* _Task objective_
When you transcribe the entries below, begin at their first line and stop after the line containing "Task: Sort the"; pictures stay out.

Collected data:

====================

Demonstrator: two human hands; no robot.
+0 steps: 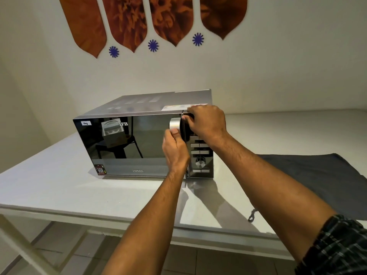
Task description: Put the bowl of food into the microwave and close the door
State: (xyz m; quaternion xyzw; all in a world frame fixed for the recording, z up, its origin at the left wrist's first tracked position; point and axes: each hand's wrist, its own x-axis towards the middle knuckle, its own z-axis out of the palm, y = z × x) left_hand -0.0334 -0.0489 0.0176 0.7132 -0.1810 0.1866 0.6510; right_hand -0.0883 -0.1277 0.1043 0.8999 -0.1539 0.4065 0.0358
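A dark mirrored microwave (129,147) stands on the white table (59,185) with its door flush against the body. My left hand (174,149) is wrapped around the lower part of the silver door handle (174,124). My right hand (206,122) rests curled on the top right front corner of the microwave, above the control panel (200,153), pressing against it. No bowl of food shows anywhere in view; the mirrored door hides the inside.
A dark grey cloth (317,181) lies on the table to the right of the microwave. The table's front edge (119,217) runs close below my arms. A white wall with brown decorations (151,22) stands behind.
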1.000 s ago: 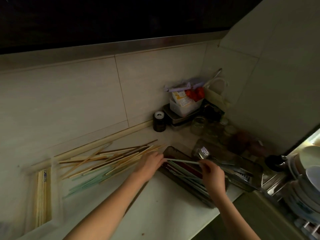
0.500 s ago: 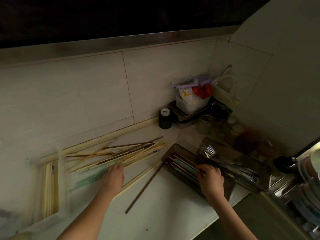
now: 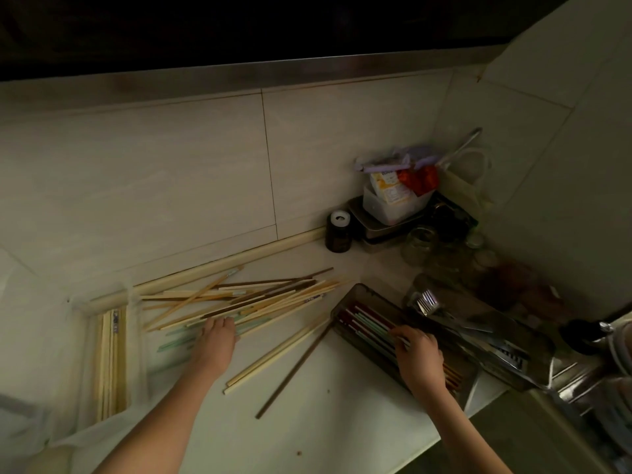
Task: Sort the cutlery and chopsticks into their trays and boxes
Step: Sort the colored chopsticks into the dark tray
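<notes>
Right hand (image 3: 419, 359) pinches coloured chopsticks (image 3: 367, 323) inside dark tray (image 3: 345, 299); left hand (image 3: 217, 340) flat, grip relaxed, on loose pile (image 3: 246, 299) left of tray. Sweep may roll sticks off surface (image 3: 325, 422).

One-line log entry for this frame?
left hand: on loose chopstick pile | right hand: laying chopstick in dark tray | phase: sorting

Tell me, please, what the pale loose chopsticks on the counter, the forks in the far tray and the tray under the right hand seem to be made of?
Pale chopsticks: probably bamboo or wood, matte and cream-tan. Forks: metal, likely stainless steel, given their bright glinting tines. Tray under the right hand: dark and slightly see-through at the rim, so perhaps tinted plastic; the dim light leaves it open.
</notes>
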`<state>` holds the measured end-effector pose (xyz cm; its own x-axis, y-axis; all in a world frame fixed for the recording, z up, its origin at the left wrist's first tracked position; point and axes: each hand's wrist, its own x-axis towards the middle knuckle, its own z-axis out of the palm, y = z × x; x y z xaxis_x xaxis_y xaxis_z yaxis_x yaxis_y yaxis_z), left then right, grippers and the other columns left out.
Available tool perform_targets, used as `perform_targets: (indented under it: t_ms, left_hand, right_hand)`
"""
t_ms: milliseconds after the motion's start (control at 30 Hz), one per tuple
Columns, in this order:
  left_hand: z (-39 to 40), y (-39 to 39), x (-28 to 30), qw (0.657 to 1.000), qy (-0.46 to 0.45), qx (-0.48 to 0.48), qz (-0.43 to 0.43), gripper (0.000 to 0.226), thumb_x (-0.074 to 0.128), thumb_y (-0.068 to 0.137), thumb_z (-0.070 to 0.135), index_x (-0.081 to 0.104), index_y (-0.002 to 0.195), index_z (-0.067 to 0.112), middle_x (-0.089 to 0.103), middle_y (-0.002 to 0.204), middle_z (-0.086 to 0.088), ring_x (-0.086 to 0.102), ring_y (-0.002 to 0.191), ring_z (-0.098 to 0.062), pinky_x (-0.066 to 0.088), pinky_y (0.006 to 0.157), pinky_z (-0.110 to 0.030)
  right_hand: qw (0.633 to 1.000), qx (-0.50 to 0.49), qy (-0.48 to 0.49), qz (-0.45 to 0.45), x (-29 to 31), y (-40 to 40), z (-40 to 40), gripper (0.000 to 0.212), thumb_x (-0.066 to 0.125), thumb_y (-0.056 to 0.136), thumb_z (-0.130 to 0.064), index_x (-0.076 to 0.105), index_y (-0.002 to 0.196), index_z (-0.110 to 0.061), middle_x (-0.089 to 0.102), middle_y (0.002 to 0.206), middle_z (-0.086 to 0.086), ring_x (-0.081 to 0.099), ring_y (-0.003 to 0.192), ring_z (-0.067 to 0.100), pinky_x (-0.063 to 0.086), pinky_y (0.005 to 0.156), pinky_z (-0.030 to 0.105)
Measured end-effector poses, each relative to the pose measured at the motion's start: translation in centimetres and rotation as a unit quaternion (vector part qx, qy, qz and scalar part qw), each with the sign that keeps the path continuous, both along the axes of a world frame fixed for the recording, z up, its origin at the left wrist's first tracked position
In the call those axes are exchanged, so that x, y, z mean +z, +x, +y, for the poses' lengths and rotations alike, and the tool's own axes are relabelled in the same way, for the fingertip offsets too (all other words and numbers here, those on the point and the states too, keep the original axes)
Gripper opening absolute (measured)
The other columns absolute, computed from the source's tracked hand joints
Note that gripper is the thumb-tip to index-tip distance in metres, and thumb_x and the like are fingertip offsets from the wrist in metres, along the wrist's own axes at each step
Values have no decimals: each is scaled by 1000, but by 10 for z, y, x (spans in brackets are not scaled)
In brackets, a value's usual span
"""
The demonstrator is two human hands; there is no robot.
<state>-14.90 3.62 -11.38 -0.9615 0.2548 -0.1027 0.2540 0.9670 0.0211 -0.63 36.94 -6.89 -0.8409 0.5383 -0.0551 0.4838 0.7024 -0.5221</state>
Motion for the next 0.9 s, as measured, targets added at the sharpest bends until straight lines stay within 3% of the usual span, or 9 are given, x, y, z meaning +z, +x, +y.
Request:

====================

* _Finished exercise_
Demonstrator: two human hands; no robot.
+0 steps: 
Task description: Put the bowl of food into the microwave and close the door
State: (xyz m; quaternion xyzw; all in a world frame fixed for the recording, z up, its origin at the left wrist's first tracked position; point and axes: each hand's wrist, its own x-axis towards the middle knuckle, its own z-axis out of the palm, y = z × x) left_hand -0.0334 -0.0489 0.0176 0.7132 -0.1810 0.1866 0.6510; right_hand -0.0883 -0.1277 0.1043 0.8999 -0.1539 0.4065 0.0358
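A dark mirrored microwave (129,147) stands on the white table (59,185) with its door flush against the body. My left hand (174,149) is wrapped around the lower part of the silver door handle (174,124). My right hand (206,122) rests curled on the top right front corner of the microwave, above the control panel (200,153), pressing against it. No bowl of food shows anywhere in view; the mirrored door hides the inside.
A dark grey cloth (317,181) lies on the table to the right of the microwave. The table's front edge (119,217) runs close below my arms. A white wall with brown decorations (151,22) stands behind.
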1.000 s ago: 
0.500 s ago: 
now: 
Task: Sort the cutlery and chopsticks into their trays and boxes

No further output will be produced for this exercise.